Collected material:
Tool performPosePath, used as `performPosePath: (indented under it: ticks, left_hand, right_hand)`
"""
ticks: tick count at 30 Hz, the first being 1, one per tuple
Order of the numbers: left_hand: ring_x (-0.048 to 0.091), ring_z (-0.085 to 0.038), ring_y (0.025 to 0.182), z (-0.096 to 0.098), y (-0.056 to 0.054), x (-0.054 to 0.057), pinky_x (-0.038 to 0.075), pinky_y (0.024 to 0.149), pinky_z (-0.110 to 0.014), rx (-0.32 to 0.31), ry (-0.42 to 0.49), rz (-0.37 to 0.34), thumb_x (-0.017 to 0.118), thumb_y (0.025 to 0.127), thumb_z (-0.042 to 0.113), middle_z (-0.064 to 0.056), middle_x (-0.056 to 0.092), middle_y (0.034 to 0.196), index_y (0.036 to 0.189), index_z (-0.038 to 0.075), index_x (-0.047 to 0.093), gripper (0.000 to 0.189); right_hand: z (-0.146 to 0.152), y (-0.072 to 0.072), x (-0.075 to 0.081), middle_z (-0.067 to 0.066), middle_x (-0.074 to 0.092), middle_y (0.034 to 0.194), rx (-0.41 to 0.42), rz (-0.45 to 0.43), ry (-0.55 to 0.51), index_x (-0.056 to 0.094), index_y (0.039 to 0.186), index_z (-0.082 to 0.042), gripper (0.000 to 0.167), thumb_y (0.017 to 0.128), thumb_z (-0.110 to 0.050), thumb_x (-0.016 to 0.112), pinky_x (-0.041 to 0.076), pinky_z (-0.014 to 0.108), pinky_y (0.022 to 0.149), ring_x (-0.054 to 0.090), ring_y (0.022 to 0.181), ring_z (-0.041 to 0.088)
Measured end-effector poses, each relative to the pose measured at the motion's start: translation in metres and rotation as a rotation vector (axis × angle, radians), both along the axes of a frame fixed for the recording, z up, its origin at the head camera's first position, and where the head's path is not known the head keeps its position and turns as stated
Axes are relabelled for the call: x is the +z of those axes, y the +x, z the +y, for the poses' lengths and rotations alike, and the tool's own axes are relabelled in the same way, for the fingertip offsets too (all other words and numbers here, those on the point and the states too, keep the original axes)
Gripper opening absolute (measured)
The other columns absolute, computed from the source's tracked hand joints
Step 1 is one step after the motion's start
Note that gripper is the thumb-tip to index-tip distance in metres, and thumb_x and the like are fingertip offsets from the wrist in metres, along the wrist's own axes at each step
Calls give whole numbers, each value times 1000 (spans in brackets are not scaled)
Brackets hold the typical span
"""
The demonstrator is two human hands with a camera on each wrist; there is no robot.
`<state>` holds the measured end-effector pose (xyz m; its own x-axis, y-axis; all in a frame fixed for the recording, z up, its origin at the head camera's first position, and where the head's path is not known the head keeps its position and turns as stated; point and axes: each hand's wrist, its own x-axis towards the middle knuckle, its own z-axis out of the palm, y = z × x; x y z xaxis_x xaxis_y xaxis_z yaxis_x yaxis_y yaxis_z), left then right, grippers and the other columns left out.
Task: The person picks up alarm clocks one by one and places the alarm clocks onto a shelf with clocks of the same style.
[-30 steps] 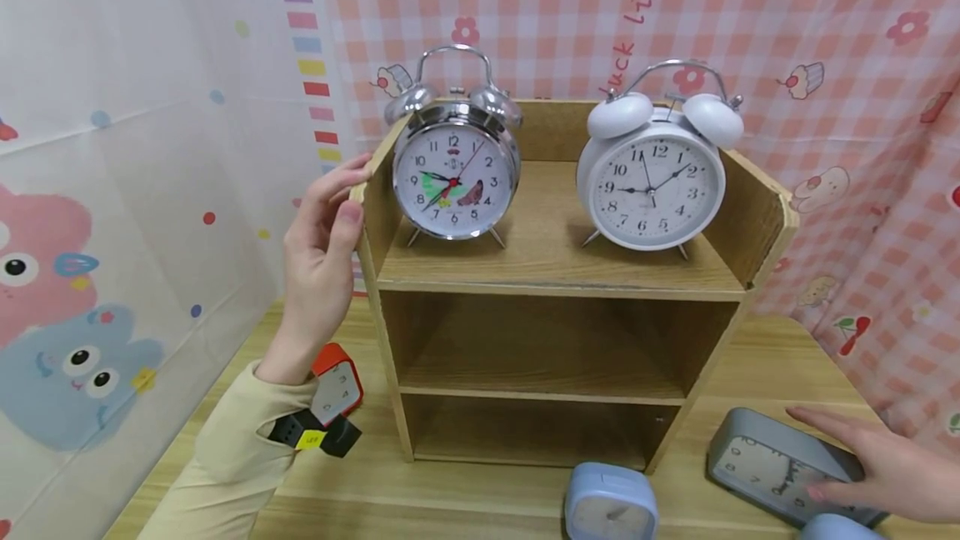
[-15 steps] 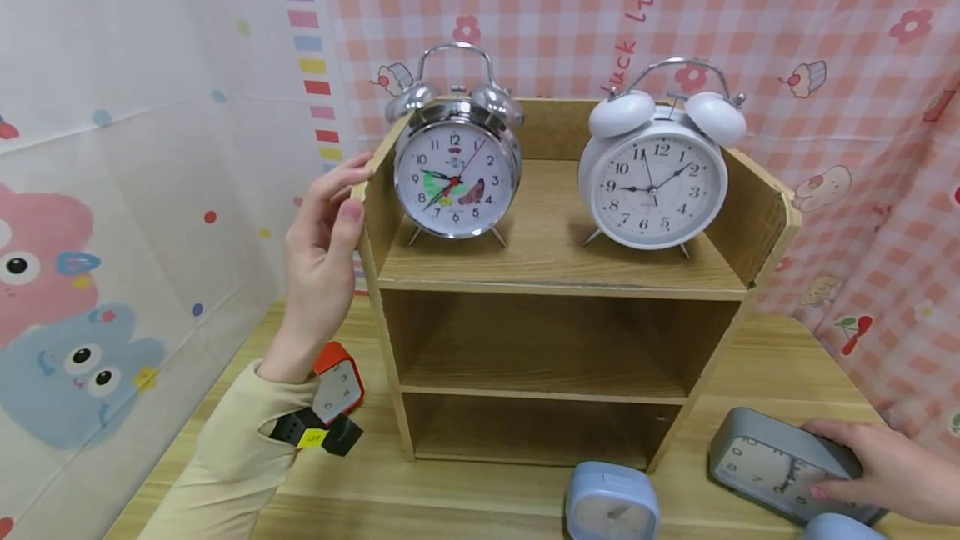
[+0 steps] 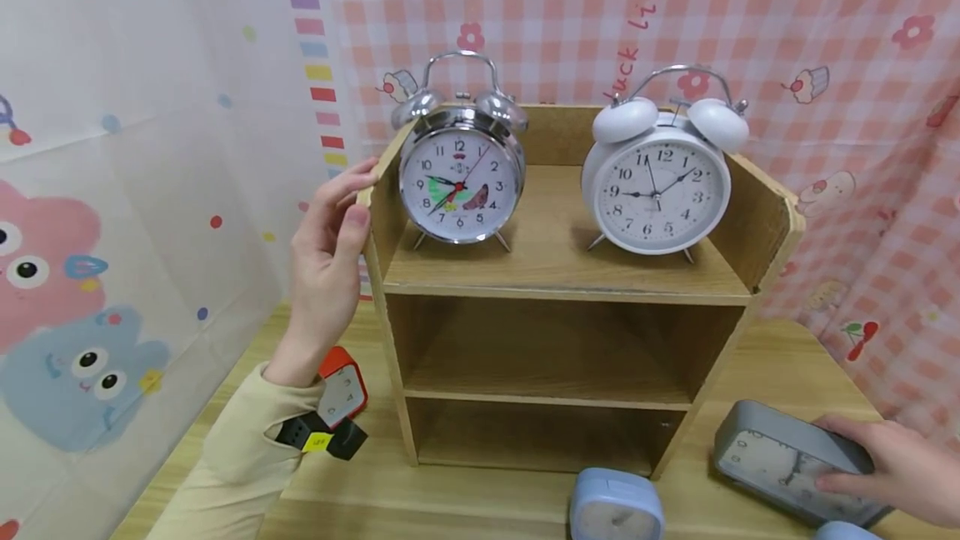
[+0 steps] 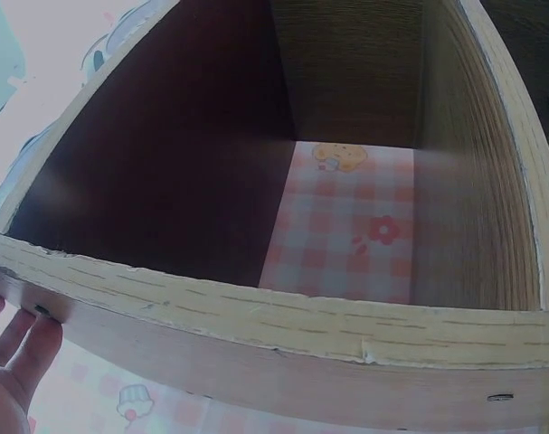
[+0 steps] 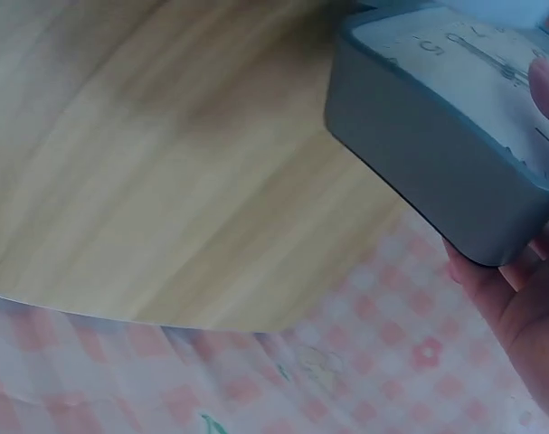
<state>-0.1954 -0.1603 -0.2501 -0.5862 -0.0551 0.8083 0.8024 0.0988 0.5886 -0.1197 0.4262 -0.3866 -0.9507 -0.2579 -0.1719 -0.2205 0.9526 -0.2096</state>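
On the left, my left hand (image 3: 326, 265) rests its fingertips and thumb against the left side panel of a wooden shelf (image 3: 562, 294). The left wrist view has the fingers (image 4: 34, 348) on that panel's outer face. At lower right my right hand (image 3: 900, 465) grips a grey rectangular clock (image 5: 428, 145), thumb over the dial and fingers behind the body. Two twin-bell alarm clocks stand on the shelf's top board: a silver clock (image 3: 460, 190) at left and a white clock (image 3: 660, 194) at right.
A light blue clock (image 3: 617, 502) stands in front of the shelf. Another blue object (image 3: 843, 532) is cut off below the grey clock. A red clock (image 3: 343, 386) sits left of the shelf, partly behind my left wrist. Patterned cloth (image 3: 555, 23) hangs behind.
My right hand has gone from spread fingers over the grey clock to gripping it, and the clock has shifted slightly up in view. My left hand stays at the shelf.
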Motion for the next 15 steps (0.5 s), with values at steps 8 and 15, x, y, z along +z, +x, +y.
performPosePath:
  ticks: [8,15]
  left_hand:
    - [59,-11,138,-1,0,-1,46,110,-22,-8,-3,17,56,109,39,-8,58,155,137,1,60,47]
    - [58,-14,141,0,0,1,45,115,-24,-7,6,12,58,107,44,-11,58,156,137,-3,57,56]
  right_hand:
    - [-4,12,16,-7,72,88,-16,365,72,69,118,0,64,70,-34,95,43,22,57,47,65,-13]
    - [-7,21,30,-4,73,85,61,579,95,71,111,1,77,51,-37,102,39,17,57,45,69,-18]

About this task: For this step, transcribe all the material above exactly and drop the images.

Result for this exercise:
Tool performPosePath, used as `performPosePath: (indented under it: ticks, left_hand, right_hand)`
"""
ticks: tick count at 30 Hz, the first being 1, one per tuple
Order of the numbers: left_hand: ring_x (-0.048 to 0.091), ring_z (-0.085 to 0.038), ring_y (0.025 to 0.182), z (-0.096 to 0.098), y (-0.056 to 0.054), x (-0.054 to 0.057), pinky_x (-0.038 to 0.075), pinky_y (0.024 to 0.149), pinky_z (-0.110 to 0.014), rx (-0.32 to 0.31), ry (-0.42 to 0.49), rz (-0.37 to 0.34), thumb_x (-0.017 to 0.118), thumb_y (0.025 to 0.127), thumb_z (-0.042 to 0.113), middle_z (-0.064 to 0.056), middle_x (-0.056 to 0.092), middle_y (0.034 to 0.196), index_y (0.036 to 0.189), index_z (-0.038 to 0.075), index_x (-0.047 to 0.093), gripper (0.000 to 0.189); right_hand: z (-0.146 to 0.152), y (-0.072 to 0.072), x (-0.075 to 0.081), middle_z (-0.067 to 0.066), middle_x (-0.074 to 0.092), middle_y (0.034 to 0.194), rx (-0.41 to 0.42), rz (-0.45 to 0.43), ry (-0.55 to 0.51), index_x (-0.056 to 0.094), index_y (0.039 to 0.186), index_z (-0.082 to 0.042), gripper (0.000 to 0.167), thumb_y (0.017 to 0.128), thumb_z (-0.110 to 0.050), thumb_x (-0.016 to 0.112), pinky_x (-0.041 to 0.076), pinky_z (-0.014 to 0.108), pinky_y (0.022 to 0.149), ring_x (-0.054 to 0.090), ring_y (0.022 to 0.181), ring_z (-0.041 to 0.088)
Measured end-effector poses, each relative to the pose measured at the motion's start: translation in metres and rotation as a rotation vector (axis × angle, radians), both along the axes of a frame fixed for the recording, z up, its origin at the head camera's first position, and where the head's path is not known the head keeps its position and turns as stated
Axes are relabelled for the call: x is the +z of those axes, y the +x, z the +y, for the poses' lengths and rotations alike, and the tool's own axes are relabelled in the same way, for the fingertip offsets too (all other words and numbers here, those on the point and the states too, keep the original axes)
Gripper opening absolute (measured)
The other columns absolute, computed from the source's tracked hand joints
Step 1 is one step after the motion's start
Note that gripper is the thumb-tip to index-tip distance in metres, and thumb_x and the like are fingertip offsets from the wrist in metres, along the wrist's own axes at each step
Calls give whole numbers, each value times 1000 (spans in brackets are not scaled)
Brackets hold the typical span
"""
The demonstrator is two human hands with a camera on each wrist; there is no robot.
`<state>` holds the measured end-effector pose (xyz m; its own x-axis, y-axis; all in a frame fixed for the recording, z up, its origin at the head camera's first position, and where the head's path is not known the head keeps its position and turns as stated; point and axes: each hand's wrist, its own x-axis towards the middle knuckle, its own z-axis out of the palm, y = z × x; x y z xaxis_x xaxis_y xaxis_z yaxis_x yaxis_y yaxis_z), left then right, grippers and the other columns left out.
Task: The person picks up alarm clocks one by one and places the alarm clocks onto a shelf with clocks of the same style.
[-30 steps] 
[-15 steps] 
[+0 steps] 
[+0 steps] 
[+0 steps] 
<state>-0.1954 -0.1603 -0.2501 -0.5862 -0.0551 0.8083 0.8024 0.0988 0.5886 -0.1197 0.4262 -0.3866 -0.9507 -0.2579 -0.1719 -0.2205 0.9526 -0.2096</state>
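On the left, my left hand (image 3: 326, 265) rests its fingertips and thumb against the left side panel of a wooden shelf (image 3: 562, 294). The left wrist view has the fingers (image 4: 34, 348) on that panel's outer face. At lower right my right hand (image 3: 900, 465) grips a grey rectangular clock (image 5: 428, 145), thumb over the dial and fingers behind the body. Two twin-bell alarm clocks stand on the shelf's top board: a silver clock (image 3: 460, 190) at left and a white clock (image 3: 660, 194) at right.
A light blue clock (image 3: 617, 502) stands in front of the shelf. Another blue object (image 3: 843, 532) is cut off below the grey clock. A red clock (image 3: 343, 386) sits left of the shelf, partly behind my left wrist. Patterned cloth (image 3: 555, 23) hangs behind.
My right hand has gone from spread fingers over the grey clock to gripping it, and the clock has shifted slightly up in view. My left hand stays at the shelf.
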Motion for the next 15 steps (0.5 s), with values at steps 8 and 15, x, y, z along +z, +x, +y.
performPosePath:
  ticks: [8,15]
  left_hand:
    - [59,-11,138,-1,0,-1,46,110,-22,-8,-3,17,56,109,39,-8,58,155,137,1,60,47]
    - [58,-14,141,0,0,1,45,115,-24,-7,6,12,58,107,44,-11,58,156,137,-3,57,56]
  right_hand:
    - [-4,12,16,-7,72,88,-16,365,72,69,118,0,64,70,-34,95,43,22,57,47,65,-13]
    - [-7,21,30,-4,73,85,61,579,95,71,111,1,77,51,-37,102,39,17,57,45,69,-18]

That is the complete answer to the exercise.